= Problem to solve =
One number alone answers this: the count of lines below in which the word "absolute" is found.

== == ==

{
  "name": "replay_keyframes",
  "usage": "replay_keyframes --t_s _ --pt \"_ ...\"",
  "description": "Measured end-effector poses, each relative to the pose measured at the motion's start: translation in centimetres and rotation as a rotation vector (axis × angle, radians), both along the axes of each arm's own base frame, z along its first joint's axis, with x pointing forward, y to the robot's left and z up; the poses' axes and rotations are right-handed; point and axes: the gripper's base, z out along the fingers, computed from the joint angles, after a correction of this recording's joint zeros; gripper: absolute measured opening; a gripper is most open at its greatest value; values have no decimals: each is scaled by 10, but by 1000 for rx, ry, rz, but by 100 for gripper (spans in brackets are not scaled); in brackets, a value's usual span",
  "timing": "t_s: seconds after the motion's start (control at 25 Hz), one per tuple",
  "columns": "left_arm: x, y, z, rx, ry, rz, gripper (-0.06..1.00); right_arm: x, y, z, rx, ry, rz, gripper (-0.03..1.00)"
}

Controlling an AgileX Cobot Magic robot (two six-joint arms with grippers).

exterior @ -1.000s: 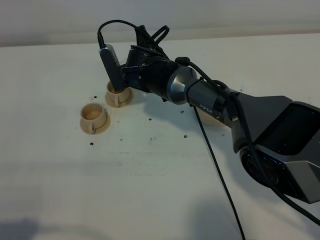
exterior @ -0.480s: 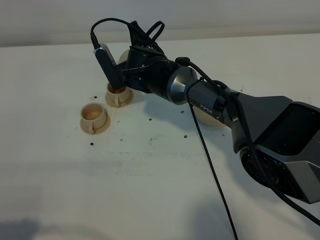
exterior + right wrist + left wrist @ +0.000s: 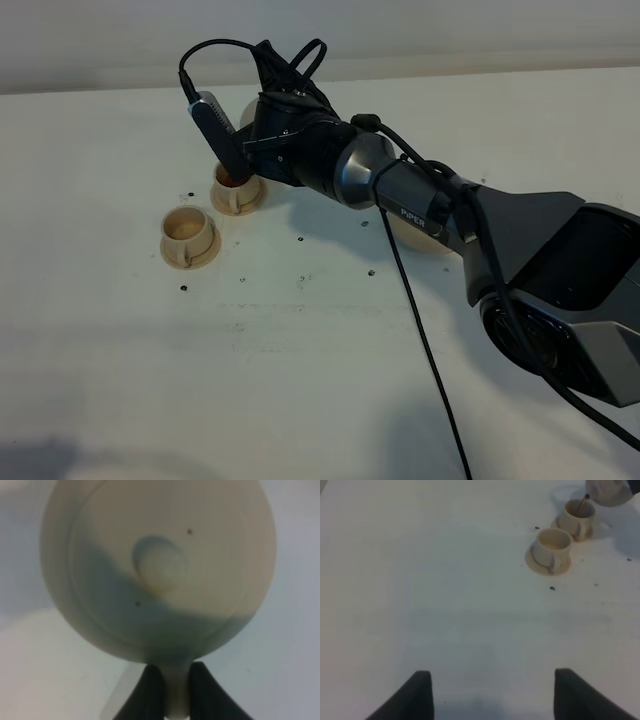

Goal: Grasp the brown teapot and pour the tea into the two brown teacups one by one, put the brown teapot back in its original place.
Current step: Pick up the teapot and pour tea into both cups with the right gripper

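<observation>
White table [image 3: 300, 380], arm [image 3: 400, 190] over coaster [image 3: 414, 240] — teapot [image 3: 160, 570] above far teacup [image 3: 237, 190]

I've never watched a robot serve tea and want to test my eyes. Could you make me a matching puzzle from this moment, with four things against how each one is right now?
Things
1. brown teapot
2. teacup nearer the teapot
3. other teacup
4. left hand

States
A. open, holding nothing
B. on its saucer, no tea running in
C. thin stream of tea running into it
D. gripped by its handle in the right hand

Pairs: 1-D, 2-C, 3-B, 4-A
</observation>
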Motion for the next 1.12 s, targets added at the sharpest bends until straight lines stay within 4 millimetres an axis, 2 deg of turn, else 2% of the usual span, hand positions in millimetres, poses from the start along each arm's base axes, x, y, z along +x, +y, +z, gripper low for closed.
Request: replay_keyframes --t_s 1.12 --pt "0 0 0 0 0 0 52 5 -1 4 -87 -52 75 13"
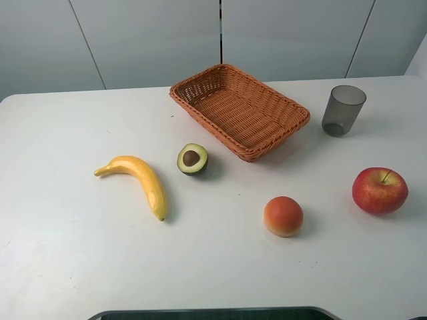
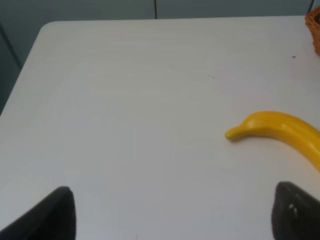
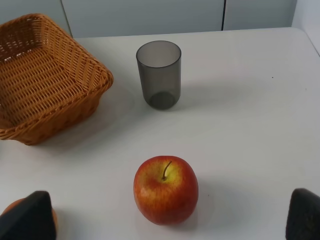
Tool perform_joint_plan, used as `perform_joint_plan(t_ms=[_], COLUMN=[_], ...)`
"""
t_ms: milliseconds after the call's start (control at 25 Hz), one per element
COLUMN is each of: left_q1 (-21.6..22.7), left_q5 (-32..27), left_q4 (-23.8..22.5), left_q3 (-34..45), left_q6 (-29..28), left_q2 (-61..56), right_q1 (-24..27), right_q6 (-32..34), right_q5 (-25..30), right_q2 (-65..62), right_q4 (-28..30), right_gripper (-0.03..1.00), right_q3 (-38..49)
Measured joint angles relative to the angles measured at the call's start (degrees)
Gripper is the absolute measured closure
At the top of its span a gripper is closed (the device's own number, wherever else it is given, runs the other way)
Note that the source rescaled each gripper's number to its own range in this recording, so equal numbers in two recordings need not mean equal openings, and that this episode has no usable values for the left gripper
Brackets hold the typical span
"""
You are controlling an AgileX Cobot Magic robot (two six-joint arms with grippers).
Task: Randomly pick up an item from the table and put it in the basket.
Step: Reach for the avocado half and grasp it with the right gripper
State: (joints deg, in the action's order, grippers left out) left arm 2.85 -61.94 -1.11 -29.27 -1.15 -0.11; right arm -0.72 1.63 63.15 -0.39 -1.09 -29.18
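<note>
The halved avocado [image 1: 192, 159] lies pit up on the white table [image 1: 67, 253], just in front of the left front side of the wicker basket [image 1: 240, 113], which is empty. Neither wrist view shows the avocado. My left gripper [image 2: 175, 212] is open, with its two dark fingertips [image 2: 55, 215] wide apart above the table's left part. My right gripper [image 3: 167, 216] is open above the right part, with the basket [image 3: 45, 85] off to one side. Neither gripper shows in the exterior high view.
A yellow banana [image 1: 137, 179] lies left of the avocado and also shows in the left wrist view [image 2: 280, 127]. A round orange-red fruit [image 1: 283, 216] lies at front centre-right. A red apple [image 1: 379, 190] [image 3: 165, 189] and a grey translucent cup [image 1: 343, 111] [image 3: 159, 74] stand at the right.
</note>
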Motion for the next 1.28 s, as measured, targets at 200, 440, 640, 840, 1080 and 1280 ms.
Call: perform_joint_plan(t_ms=[200,440,640,840,1080,1280], left_q1=[0.0,0.0,0.0,0.0,0.0,0.0], left_q5=[0.0,0.0,0.0,0.0,0.0,0.0], left_q4=[0.0,0.0,0.0,0.0,0.0,0.0], left_q3=[0.0,0.0,0.0,0.0,0.0,0.0], left_q6=[0.0,0.0,0.0,0.0,0.0,0.0], left_q2=[0.0,0.0,0.0,0.0,0.0,0.0], right_q1=[-0.97,-1.06,-1.06,-1.06,-1.06,-1.06], right_q6=[0.0,0.0,0.0,0.0,0.0,0.0], right_q5=[0.0,0.0,0.0,0.0,-0.09,-0.09], right_q2=[0.0,0.0,0.0,0.0,0.0,0.0], right_q4=[0.0,0.0,0.0,0.0,0.0,0.0], right_gripper=[-0.03,-0.03,-0.03,-0.03,-0.03,-0.03], right_q3=[0.0,0.0,0.0,0.0,0.0,0.0])
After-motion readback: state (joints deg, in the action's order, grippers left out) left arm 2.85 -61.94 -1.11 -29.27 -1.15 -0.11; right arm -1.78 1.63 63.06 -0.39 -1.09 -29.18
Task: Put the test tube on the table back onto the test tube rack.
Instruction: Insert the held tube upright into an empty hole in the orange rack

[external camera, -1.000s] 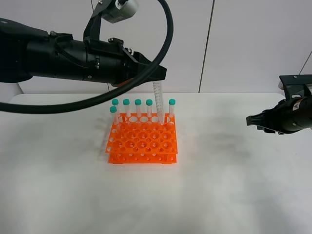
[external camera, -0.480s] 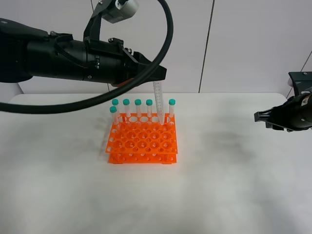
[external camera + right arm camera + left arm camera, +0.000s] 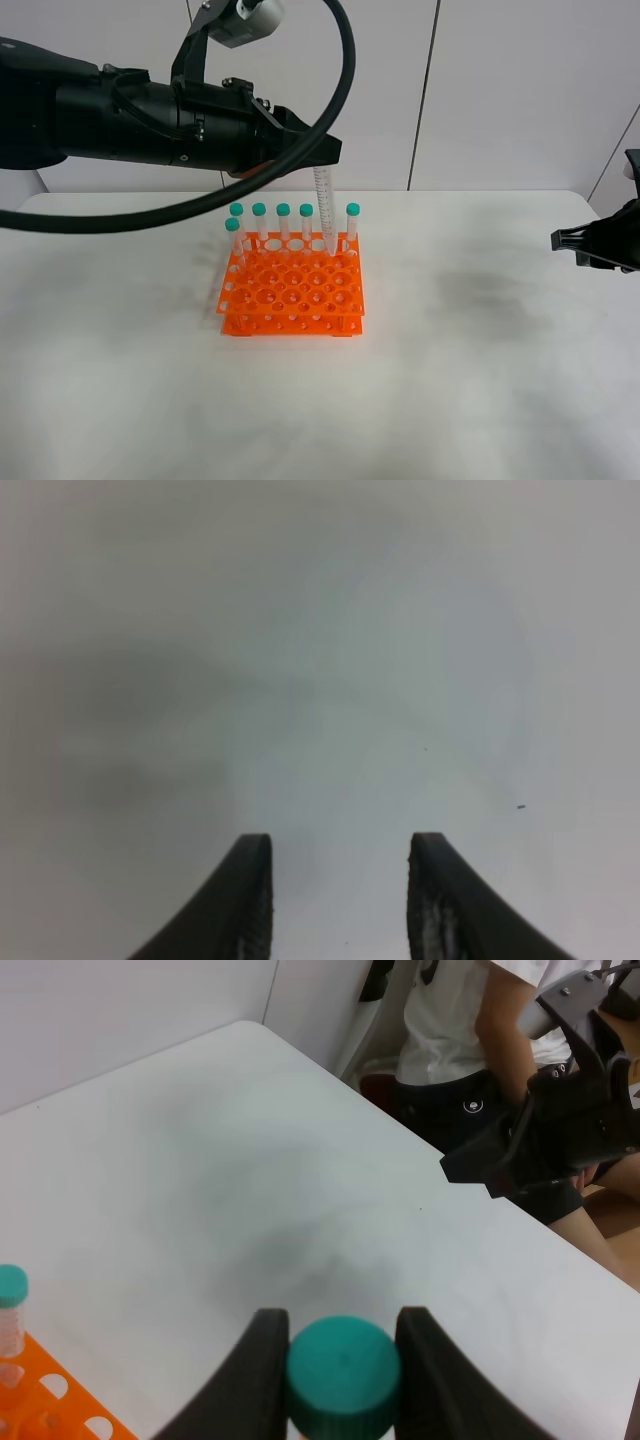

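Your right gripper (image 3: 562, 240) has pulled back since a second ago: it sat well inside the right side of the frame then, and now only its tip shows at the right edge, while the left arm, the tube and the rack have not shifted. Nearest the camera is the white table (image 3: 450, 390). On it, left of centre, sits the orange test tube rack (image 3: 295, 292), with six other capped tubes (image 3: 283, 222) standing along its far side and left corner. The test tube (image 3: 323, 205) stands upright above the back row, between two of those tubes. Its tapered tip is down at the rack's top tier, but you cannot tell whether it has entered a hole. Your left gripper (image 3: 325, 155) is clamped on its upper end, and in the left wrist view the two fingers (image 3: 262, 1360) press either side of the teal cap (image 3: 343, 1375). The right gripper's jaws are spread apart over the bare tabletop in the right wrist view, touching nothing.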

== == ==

= Task solution =
2